One may wrap any generated type using any custom type using x-usrv-cpp-type tag. The tag value is the fully qualified C++ type name you want the value to wrap into. In case of userver's internal types you may use userver:: namespace instead of USERVER_NAMESPACE.

Chaotic looks for a header <userver/chaotic/io/X/Y.hpp> in all include directories in case of x-usrv-cpp-type: X::Y. The header must contain:

1) the type definition;

2) Convert functions (see below).
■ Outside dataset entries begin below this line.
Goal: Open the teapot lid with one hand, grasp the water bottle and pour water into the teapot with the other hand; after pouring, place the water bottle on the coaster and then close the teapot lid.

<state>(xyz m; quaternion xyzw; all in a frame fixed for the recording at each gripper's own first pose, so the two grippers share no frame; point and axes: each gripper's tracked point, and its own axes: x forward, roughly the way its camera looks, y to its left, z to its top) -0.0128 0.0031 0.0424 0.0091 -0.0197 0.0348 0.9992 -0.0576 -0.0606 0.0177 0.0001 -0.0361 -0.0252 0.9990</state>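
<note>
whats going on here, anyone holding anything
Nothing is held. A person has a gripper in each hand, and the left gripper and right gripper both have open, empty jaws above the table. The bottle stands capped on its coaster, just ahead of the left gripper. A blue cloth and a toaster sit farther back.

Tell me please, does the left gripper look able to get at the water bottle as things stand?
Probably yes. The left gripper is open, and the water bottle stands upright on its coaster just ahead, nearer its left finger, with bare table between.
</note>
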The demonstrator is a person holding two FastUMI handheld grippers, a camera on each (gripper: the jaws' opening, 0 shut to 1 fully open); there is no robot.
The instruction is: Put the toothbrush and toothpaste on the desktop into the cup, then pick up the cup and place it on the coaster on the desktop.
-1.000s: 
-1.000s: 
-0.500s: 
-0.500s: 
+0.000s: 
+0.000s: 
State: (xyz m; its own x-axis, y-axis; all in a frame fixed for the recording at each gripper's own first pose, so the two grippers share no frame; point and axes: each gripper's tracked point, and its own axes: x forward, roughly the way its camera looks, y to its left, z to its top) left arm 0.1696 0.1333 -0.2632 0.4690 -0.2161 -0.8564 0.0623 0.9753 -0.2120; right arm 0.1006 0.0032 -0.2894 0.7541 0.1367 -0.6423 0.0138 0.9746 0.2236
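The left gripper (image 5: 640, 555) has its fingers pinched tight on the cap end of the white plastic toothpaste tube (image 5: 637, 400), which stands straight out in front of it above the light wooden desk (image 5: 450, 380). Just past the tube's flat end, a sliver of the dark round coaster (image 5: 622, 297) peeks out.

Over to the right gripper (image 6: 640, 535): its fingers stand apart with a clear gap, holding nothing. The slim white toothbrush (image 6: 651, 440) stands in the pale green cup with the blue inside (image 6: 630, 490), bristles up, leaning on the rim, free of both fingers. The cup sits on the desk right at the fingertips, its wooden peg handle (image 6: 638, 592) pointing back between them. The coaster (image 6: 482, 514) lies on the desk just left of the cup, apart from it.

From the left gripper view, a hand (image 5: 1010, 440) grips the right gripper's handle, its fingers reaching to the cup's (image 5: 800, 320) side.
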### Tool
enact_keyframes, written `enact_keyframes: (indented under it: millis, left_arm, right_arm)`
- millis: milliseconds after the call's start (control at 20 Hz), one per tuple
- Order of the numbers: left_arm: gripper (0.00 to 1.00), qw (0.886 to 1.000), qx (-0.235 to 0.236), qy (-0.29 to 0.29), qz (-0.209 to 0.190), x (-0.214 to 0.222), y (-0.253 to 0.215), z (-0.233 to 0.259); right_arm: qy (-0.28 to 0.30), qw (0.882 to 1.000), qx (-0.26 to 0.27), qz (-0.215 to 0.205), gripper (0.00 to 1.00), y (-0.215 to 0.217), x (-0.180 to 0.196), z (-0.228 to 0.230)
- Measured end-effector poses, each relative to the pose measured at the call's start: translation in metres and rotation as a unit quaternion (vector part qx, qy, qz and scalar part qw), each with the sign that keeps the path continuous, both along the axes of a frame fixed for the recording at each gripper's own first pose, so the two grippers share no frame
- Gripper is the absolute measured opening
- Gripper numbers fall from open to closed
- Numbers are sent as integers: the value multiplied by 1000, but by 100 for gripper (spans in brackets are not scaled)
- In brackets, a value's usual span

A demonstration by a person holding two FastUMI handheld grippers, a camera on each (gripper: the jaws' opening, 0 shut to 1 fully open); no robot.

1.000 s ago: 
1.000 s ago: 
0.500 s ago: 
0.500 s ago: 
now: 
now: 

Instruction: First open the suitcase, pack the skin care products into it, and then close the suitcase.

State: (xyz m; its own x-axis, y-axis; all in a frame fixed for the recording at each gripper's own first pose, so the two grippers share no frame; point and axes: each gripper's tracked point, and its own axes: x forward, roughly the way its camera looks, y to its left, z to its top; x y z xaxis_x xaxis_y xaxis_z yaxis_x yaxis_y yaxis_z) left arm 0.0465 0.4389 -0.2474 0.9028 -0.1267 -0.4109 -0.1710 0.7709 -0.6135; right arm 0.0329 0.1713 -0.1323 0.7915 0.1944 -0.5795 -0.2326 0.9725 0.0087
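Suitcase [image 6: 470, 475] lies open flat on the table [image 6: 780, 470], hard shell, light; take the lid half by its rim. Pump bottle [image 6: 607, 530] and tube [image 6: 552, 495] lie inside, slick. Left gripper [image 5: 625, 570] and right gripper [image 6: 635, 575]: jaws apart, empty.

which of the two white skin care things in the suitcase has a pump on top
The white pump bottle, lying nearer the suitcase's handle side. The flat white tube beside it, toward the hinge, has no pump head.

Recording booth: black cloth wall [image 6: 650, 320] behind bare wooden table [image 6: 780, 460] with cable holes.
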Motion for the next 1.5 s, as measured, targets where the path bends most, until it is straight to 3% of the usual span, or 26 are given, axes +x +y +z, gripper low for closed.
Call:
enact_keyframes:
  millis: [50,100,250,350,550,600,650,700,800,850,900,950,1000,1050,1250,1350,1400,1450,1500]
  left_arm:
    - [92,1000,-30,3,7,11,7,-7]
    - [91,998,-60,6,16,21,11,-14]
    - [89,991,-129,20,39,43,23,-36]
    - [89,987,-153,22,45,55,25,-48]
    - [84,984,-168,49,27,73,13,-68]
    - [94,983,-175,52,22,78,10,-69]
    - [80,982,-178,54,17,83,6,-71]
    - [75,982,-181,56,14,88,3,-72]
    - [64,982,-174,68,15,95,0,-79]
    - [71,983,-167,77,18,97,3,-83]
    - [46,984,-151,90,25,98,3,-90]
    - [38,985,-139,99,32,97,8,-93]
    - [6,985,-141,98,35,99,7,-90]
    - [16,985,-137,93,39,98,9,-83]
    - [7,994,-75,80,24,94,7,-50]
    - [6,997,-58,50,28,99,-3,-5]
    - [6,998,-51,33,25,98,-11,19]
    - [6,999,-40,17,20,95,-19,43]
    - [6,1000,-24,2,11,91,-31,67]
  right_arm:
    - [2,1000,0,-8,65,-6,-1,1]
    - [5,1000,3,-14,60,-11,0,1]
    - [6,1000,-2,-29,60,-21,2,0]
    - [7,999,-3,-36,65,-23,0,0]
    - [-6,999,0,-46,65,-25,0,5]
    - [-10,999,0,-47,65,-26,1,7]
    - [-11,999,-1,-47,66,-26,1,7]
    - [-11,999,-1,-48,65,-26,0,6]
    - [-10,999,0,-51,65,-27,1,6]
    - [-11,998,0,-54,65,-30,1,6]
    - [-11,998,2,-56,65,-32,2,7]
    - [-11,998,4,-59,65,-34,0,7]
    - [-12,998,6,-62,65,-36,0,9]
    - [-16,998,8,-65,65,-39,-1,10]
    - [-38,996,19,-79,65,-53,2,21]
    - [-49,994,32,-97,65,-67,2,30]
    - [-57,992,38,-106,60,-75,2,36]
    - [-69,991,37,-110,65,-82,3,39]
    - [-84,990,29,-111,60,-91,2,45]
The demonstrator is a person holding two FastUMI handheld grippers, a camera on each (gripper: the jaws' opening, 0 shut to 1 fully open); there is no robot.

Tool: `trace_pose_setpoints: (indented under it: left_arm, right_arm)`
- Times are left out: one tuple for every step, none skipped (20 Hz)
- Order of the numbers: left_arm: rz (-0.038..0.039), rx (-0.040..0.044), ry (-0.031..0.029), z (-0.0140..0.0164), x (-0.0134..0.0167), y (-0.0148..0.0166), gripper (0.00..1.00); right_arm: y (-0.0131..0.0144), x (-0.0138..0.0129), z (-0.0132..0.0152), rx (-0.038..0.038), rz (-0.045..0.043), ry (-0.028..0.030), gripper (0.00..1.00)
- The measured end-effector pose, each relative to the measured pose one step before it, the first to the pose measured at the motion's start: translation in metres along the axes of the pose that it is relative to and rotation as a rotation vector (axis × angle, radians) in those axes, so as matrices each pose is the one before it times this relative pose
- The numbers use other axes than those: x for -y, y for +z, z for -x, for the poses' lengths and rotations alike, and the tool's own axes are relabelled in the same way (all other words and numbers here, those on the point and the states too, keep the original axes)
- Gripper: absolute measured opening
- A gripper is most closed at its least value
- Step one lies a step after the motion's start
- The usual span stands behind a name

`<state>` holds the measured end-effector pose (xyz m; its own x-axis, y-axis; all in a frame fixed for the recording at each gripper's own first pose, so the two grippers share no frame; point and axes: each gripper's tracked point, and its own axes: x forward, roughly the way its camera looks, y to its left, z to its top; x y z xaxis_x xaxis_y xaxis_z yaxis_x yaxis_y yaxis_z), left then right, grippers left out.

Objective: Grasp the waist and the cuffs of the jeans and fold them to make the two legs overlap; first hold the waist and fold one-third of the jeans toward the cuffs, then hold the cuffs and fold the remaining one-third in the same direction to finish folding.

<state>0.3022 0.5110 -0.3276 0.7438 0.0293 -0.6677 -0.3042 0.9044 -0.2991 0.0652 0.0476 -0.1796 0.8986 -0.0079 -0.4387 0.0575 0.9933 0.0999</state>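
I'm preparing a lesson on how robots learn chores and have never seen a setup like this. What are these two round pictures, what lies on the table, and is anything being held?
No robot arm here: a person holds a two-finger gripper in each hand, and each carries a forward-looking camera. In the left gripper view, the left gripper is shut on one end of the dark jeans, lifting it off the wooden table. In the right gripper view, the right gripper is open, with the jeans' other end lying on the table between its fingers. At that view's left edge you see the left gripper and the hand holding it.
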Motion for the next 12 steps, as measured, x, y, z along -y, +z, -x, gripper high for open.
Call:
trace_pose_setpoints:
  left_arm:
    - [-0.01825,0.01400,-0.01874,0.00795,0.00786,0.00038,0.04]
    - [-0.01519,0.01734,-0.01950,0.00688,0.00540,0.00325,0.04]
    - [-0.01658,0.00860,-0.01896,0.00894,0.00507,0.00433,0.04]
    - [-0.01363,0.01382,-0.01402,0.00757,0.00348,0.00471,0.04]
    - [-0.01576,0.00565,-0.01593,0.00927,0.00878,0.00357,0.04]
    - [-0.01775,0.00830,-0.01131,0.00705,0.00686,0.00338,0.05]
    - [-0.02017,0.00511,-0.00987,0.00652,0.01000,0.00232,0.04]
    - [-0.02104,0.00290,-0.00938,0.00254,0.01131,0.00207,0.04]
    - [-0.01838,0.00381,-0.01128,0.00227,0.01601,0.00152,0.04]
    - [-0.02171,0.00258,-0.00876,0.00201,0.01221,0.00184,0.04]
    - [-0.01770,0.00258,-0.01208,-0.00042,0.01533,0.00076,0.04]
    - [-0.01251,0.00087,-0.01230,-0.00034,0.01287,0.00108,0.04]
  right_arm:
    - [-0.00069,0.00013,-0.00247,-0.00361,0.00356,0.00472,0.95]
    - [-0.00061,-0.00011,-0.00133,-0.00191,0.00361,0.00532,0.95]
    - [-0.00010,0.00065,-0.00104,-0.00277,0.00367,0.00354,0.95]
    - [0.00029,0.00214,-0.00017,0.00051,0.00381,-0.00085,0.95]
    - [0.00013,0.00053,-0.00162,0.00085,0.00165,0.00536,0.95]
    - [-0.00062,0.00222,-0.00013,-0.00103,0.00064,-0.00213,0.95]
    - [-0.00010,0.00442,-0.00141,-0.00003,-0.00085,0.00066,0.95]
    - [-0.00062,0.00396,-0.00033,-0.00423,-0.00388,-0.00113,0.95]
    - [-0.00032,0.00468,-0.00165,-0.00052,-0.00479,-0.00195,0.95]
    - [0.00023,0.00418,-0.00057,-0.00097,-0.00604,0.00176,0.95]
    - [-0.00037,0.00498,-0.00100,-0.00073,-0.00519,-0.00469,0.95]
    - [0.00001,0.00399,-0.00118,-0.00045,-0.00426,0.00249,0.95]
Convert function is used to transform user type into JSONSchema type and vice versa.

#pragma once
#include <string>
#include <userver/chaotic/convert.hpp>
namespace my {
// Definition of a custom user structure
struct CustomString final {
CustomString(const std::string& s) : s(s) {}
std::string s;
};
inline bool operator==(const CustomString& lhs, const CustomString& rhs) {
return lhs.s == rhs.s;
}
// Convert must be located:
// 1) either in T's namespace (my) for user types,
// 2) or in chaotic::convert namespace for third-party libraries types
// The CustomString -> std::string Convert() is used during serialization
// (CustomString -> json::Value)
inline std::string Convert(
const CustomString& str,
USERVER_NAMESPACE::chaotic::convert::To<std::string>) {
return str.s;
}
// The std::string -> CustomString Convert() is used during parsing
// (json::Value -> CustomString)
inline CustomString Convert(
const std::string& str,
USERVER_NAMESPACE::chaotic::convert::To<CustomString>) {
return CustomString(str);
}
} // namespace my

Parser

Parsing is implemented in two steps:

1) input data is parsed calling Parse() with code-generated parser type as a template parameter

2) the result is wrapped conforming to x-usrv-cpp-type tag value

It means that regardless of x-usrv-cpp-type value the whole JSONSchema validation magic is still performed.

The whole parsing process is split into smaller steps using parsers combination.